- Decades:: 1900s; 1910s; 1920s; 1930s; 1940s;
- See also:: History of Canada; Timeline of Canadian history; List of years in Canada;

= 1924 in Canada =

Events from the year 1924 in Canada.

==Incumbents==

=== Crown ===
- Monarch – George V

=== Federal government ===
- Governor General – Julian Byng
- Prime Minister – William Lyon Mackenzie King
- Chief Justice – Louis Henry Davies (Prince Edward Island) (until 1 May) then Francis Alexander Anglin (Ontario)
- Parliament – 14th

=== Provincial governments ===

==== Lieutenant governors ====
- Lieutenant Governor of Alberta – Robert Brett
- Lieutenant Governor of British Columbia – Walter Cameron Nichol
- Lieutenant Governor of Manitoba – James Albert Manning Aikins
- Lieutenant Governor of New Brunswick – William Frederick Todd
- Lieutenant Governor of Nova Scotia – MacCallum Grant
- Lieutenant Governor of Ontario – Henry Cockshutt
- Lieutenant Governor of Prince Edward Island – Murdock MacKinnon (until September 8) then Frank Richard Heartz
- Lieutenant Governor of Quebec – Louis-Philippe Brodeur (until January 1) then Narcisse Pérodeau (from January 8)
- Lieutenant Governor of Saskatchewan – Henry William Newlands

==== Premiers ====
- Premier of Alberta – Herbert Greenfield
- Premier of British Columbia – John Oliver
- Premier of Manitoba – John Bracken
- Premier of New Brunswick – Peter Veniot
- Premier of Nova Scotia – Ernest Howard Armstrong
- Premier of Ontario – George Howard Ferguson
- Premier of Prince Edward Island – James D. Stewart
- Premier of Quebec – Louis-Alexandre Taschereau
- Premier of Saskatchewan – Charles Avery Dunning

=== Territorial governments ===

==== Commissioners ====
- Gold Commissioner of Yukon – George P. MacKenzie
- Commissioner of Northwest Territories – William Wallace Cory

==Events==

Canadian Red Ensign (1921–1957)

- January 3 – First session of the British Columbia Older Boys' Parliament (now the British Columbia Youth Parliament) held in Victoria, British Columbia.
- January 10 – Narcisse Pérodeau becomes Quebec's 14th Lieutenant Governor.
- January 26 – An Order in Council mandates the use of the Canadian Red Ensign on Canadian government buildings outside Canada.
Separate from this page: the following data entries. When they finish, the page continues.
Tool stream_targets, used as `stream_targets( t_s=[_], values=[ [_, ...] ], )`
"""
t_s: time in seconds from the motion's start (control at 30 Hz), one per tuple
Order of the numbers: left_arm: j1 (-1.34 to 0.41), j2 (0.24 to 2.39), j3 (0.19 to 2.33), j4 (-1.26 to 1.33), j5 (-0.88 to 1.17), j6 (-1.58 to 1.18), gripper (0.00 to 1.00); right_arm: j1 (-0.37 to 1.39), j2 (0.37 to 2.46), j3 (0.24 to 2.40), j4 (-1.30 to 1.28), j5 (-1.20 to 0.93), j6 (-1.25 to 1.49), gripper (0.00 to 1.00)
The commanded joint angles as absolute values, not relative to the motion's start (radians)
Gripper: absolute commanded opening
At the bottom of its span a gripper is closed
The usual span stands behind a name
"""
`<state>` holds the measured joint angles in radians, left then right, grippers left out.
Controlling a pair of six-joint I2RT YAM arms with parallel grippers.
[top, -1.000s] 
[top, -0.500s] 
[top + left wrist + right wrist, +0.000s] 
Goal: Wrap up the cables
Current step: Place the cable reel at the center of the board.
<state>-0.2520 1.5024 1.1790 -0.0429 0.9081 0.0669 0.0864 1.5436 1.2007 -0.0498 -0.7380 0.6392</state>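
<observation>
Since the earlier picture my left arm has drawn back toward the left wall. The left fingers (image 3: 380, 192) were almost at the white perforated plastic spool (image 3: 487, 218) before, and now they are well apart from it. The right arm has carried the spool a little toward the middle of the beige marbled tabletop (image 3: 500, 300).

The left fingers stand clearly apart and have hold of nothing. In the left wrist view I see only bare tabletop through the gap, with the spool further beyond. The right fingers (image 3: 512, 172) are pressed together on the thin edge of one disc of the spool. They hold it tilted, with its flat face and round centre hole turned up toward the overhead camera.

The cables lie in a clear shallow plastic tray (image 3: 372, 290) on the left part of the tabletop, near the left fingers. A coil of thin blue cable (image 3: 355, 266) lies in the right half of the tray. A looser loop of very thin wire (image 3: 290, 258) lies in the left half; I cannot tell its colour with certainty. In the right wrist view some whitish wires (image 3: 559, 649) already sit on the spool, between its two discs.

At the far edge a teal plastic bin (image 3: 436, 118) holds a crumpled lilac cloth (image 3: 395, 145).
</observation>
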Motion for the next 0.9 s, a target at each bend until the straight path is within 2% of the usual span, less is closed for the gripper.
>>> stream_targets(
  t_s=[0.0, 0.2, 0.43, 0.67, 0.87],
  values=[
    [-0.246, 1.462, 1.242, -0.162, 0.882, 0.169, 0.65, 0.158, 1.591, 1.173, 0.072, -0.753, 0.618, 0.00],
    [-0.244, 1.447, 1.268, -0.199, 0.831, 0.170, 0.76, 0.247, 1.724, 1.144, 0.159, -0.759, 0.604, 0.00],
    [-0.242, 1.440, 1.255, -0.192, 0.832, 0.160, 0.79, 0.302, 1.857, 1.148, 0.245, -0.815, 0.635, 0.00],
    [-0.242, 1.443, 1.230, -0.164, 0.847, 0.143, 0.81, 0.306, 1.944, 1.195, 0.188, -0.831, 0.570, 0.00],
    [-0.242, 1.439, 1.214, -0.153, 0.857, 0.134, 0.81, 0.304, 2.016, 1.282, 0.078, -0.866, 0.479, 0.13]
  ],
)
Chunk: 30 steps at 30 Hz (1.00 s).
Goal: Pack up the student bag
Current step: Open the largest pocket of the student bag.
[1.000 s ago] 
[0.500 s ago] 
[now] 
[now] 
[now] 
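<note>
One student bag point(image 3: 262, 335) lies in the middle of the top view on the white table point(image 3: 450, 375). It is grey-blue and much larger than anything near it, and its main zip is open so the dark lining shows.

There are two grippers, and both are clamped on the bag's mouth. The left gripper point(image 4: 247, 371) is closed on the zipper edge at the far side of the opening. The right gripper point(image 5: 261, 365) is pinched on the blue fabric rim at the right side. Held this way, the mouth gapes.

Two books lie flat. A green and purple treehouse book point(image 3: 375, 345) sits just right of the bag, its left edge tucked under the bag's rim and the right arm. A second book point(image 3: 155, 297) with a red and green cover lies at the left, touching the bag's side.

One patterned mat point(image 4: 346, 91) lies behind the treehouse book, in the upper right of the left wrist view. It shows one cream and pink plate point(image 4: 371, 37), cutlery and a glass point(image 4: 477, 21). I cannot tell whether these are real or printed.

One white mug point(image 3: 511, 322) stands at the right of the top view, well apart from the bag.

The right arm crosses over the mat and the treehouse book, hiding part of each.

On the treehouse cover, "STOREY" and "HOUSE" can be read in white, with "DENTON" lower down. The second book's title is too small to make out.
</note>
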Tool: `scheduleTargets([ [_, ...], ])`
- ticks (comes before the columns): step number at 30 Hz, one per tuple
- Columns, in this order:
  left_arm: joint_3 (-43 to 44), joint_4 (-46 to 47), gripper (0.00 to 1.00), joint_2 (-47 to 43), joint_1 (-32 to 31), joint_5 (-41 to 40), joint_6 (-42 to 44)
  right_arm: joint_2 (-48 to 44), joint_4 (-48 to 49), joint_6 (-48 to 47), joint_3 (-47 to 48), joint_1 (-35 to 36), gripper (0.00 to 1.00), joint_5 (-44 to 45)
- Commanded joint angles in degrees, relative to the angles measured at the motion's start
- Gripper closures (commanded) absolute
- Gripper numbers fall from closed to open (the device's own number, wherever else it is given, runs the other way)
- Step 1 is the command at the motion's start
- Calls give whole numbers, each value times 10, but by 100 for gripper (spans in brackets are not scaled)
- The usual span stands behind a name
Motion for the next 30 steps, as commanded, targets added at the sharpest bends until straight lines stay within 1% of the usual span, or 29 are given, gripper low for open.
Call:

It the first officially allowed use of the flag on land, although it has been used unofficially for many years.
- April 1 – The Royal Canadian Air Force is formed.
- May 1 – Prince Edward Island changes from driving on the left to the right.
- May 24 – Prohibition ends in Alberta.
- June – Rodeo's first one-hand bareback rigging is designed and made by rodeo cowboy and saddle maker Earl Bascom at the Bascom Ranch in Stirling, Alberta.
- July 3 – The Chateau Lake Louise burns down
- October 24 – Former provincial treasurer Peter Smith and financier Aemilius Jarvis are found guilty in connection with the Ontario Bond Scandal.
- October 29 – An explosion kills Doukhobor leader Peter Verigin and eight other passengers on a CPR train from Brilliant to Grand Forks, British Columbia. Ten others are injured. Although never proven, it is alleged that Verigin was assassinated using a time bomb.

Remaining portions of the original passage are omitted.